(What needs to be done): Please produce a character-exact copy of the listing that follows, omitting all images.
--- Exercise data ---
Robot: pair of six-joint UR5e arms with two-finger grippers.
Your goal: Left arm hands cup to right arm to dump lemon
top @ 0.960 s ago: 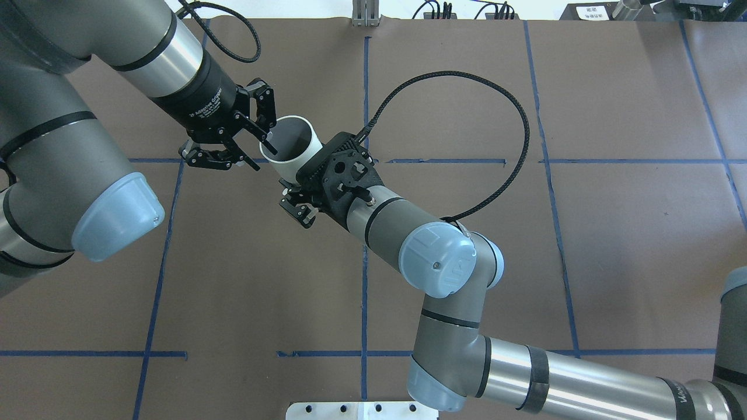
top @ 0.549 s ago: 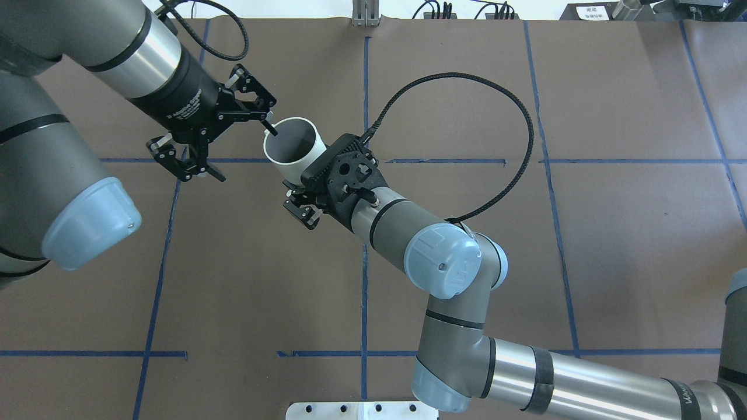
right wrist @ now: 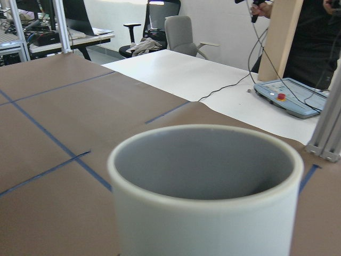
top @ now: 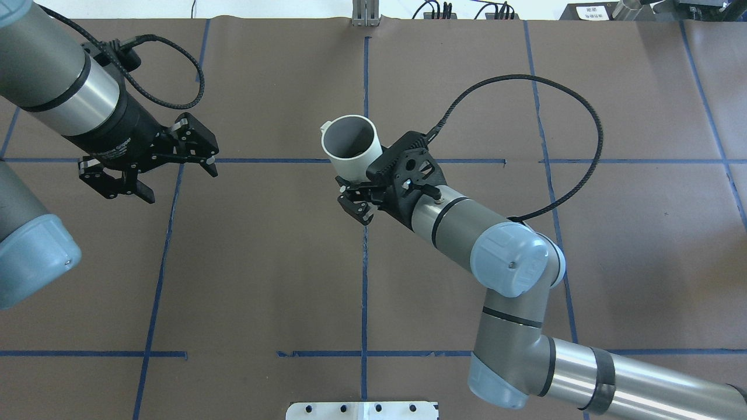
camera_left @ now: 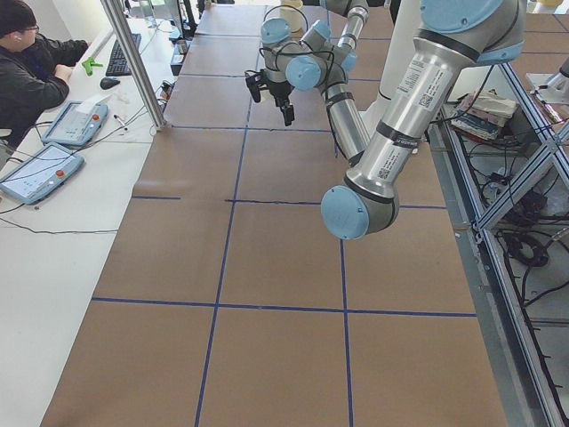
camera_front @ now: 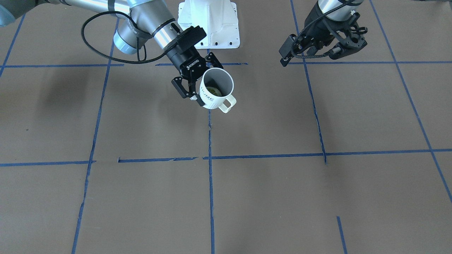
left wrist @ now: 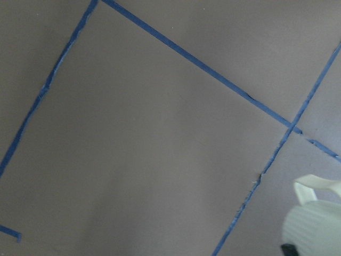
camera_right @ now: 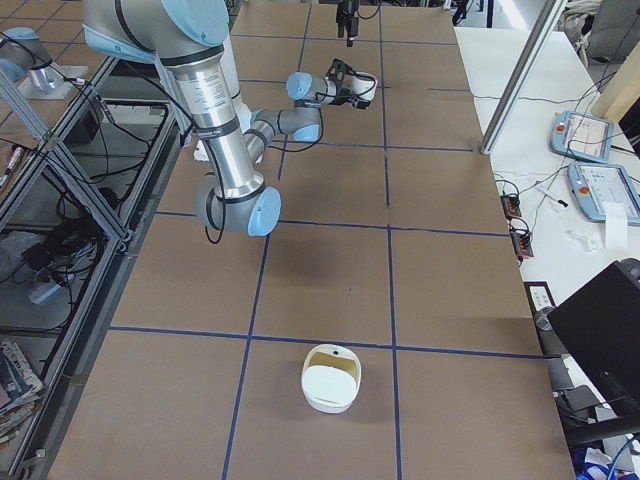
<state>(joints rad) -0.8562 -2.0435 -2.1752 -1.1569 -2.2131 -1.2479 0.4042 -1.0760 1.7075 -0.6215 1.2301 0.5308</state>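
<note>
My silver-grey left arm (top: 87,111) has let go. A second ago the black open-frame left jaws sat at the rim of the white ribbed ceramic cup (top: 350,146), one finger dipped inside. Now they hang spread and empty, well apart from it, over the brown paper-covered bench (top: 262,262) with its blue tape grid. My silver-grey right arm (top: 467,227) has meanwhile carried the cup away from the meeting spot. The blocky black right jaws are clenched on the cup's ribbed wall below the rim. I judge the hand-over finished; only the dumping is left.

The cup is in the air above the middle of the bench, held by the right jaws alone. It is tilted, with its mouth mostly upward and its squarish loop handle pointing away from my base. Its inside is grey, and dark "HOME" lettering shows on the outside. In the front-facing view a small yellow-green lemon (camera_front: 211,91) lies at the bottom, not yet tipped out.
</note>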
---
(Worked solution):
Robot: pair of six-joint UR5e arms with two-finger grippers.
Your goal: Left arm hands cup to right arm to dump lemon
top @ 0.960 s ago: 
top @ 0.549 s ago: 
right wrist @ now: 
top @ now: 
camera_left @ now: 
camera_front @ now: 
left wrist @ now: 
camera_right @ now: 
<state>(joints rad) -0.8562 -2.0435 -2.1752 -1.1569 -2.2131 -1.2479 0.4042 -1.0760 1.7075 -0.6215 1.2301 0.5308</state>
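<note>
My silver-grey left arm (top: 87,111) has let go. A second ago the black open-frame left jaws sat at the rim of the white ribbed ceramic cup (top: 350,146), one finger dipped inside. Now they hang spread and empty, well apart from it, over the brown paper-covered bench (top: 262,262) with its blue tape grid. My silver-grey right arm (top: 467,227) has meanwhile carried the cup away from the meeting spot. The blocky black right jaws are clenched on the cup's ribbed wall below the rim. I judge the hand-over finished; only the dumping is left.

The cup is in the air above the middle of the bench, held by the right jaws alone. It is tilted, with its mouth mostly upward and its squarish loop handle pointing away from my base. Its inside is grey, and dark "HOME" lettering shows on the outside. In the front-facing view a small yellow-green lemon (camera_front: 211,91) lies at the bottom, not yet tipped out.
</note>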

For this exercise, nothing more is required.